INSTRUCTIONS FOR THE TASK:
From the first line to the last, repeat the data exactly and drop the pictures.

[[ PROVIDED DATA open ]]

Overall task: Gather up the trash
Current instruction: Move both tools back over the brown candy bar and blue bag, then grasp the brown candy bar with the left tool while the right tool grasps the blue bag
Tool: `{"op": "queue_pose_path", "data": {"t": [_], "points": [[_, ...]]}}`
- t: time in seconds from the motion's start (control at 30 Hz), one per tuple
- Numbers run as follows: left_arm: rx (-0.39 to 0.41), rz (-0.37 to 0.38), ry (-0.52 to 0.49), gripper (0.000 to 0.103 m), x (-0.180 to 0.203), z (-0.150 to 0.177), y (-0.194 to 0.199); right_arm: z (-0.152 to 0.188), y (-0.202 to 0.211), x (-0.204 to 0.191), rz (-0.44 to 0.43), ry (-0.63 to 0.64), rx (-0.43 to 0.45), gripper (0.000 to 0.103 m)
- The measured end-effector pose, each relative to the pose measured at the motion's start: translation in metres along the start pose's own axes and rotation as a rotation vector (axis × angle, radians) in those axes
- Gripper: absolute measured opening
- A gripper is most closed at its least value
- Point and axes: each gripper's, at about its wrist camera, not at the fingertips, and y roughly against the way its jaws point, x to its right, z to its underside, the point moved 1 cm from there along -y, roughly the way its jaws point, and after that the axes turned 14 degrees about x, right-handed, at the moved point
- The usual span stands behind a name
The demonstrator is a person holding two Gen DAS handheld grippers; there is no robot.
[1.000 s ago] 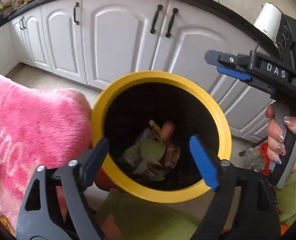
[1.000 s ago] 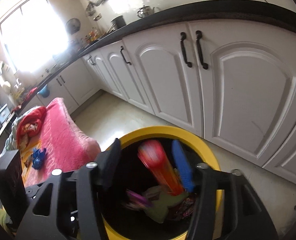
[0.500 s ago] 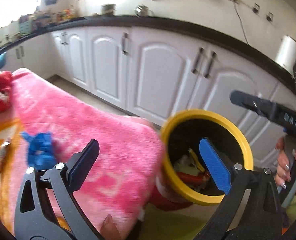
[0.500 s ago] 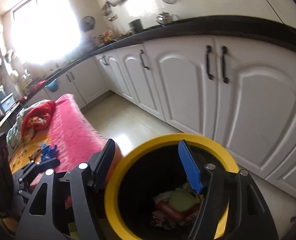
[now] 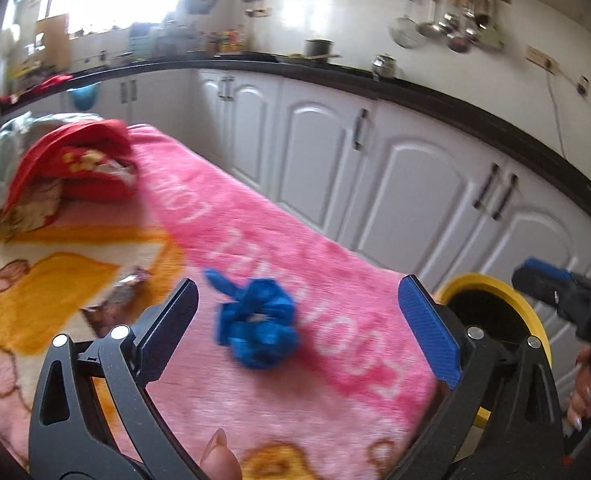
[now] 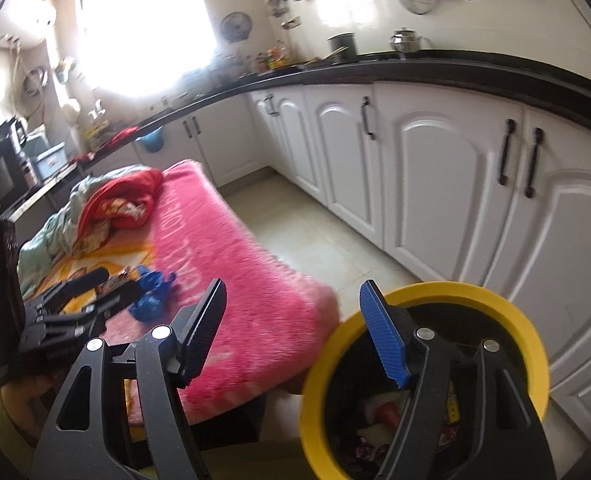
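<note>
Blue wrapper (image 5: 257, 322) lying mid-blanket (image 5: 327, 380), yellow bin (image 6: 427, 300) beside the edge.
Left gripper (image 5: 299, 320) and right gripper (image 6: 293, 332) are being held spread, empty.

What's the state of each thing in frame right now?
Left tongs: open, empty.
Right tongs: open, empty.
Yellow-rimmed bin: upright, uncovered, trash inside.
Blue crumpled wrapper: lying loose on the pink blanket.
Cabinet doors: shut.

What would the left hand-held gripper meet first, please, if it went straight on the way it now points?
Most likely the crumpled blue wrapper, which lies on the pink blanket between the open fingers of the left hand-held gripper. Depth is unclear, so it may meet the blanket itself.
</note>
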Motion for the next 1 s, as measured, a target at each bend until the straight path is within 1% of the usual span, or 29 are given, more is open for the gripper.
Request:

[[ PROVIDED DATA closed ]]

RESULT BELOW:
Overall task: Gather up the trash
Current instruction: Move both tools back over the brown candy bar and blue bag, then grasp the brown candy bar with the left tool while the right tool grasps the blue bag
Tool: `{"op": "queue_pose_path", "data": {"t": [_], "points": [[_, ...]]}}`
- t: time in seconds from the motion's start (control at 30 Hz), one per tuple
- Numbers run as follows: left_arm: rx (-0.39 to 0.41), rz (-0.37 to 0.38), ry (-0.52 to 0.49), gripper (0.000 to 0.103 m), x (-0.180 to 0.203), z (-0.150 to 0.177), y (-0.194 to 0.199); right_arm: z (-0.152 to 0.188), y (-0.202 to 0.211), x (-0.204 to 0.191), rz (-0.44 to 0.43), ry (-0.63 to 0.64), rx (-0.43 to 0.45), gripper (0.000 to 0.103 m)
- The measured end-effector pose, each relative to the pose measured at the motion's start: translation in metres along the start pose's own axes and rotation as a rotation vector (axis × angle, radians) in those axes
- Gripper: absolute measured opening
- A gripper is most closed at its least value
- Point and axes: each gripper's, at about its wrist camera, not at the fingertips, and y roughly against the way its jaws point, x to its right, z to its underside, the point moved 1 cm from there along -y, roughly the way its jaws point, and after that the axes turned 14 degrees about x, right-handed, at the moved point
- The usual span stands behind a name
The demonstrator is a person holding two Gen DAS handheld grippers; there is no robot.
[1.000 s ago] 
[1.000 s ago] 
[0.500 s ago] 
[0.500 s ago] 
[now] 
[now] 
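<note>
Blue wrapper (image 5: 257, 322) lying mid-blanket (image 5: 327, 380), yellow bin (image 6: 427, 300) beside the edge.
Left gripper (image 5: 299, 320) and right gripper (image 6: 293, 332) are being held spread, empty.

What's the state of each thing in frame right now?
Left tongs: open, empty.
Right tongs: open, empty.
Yellow-rimmed bin: upright, uncovered, trash inside.
Blue crumpled wrapper: lying loose on the pink blanket.
Cabinet doors: shut.

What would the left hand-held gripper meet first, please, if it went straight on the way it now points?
Most likely the crumpled blue wrapper, which lies on the pink blanket between the open fingers of the left hand-held gripper. Depth is unclear, so it may meet the blanket itself.
</note>
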Motion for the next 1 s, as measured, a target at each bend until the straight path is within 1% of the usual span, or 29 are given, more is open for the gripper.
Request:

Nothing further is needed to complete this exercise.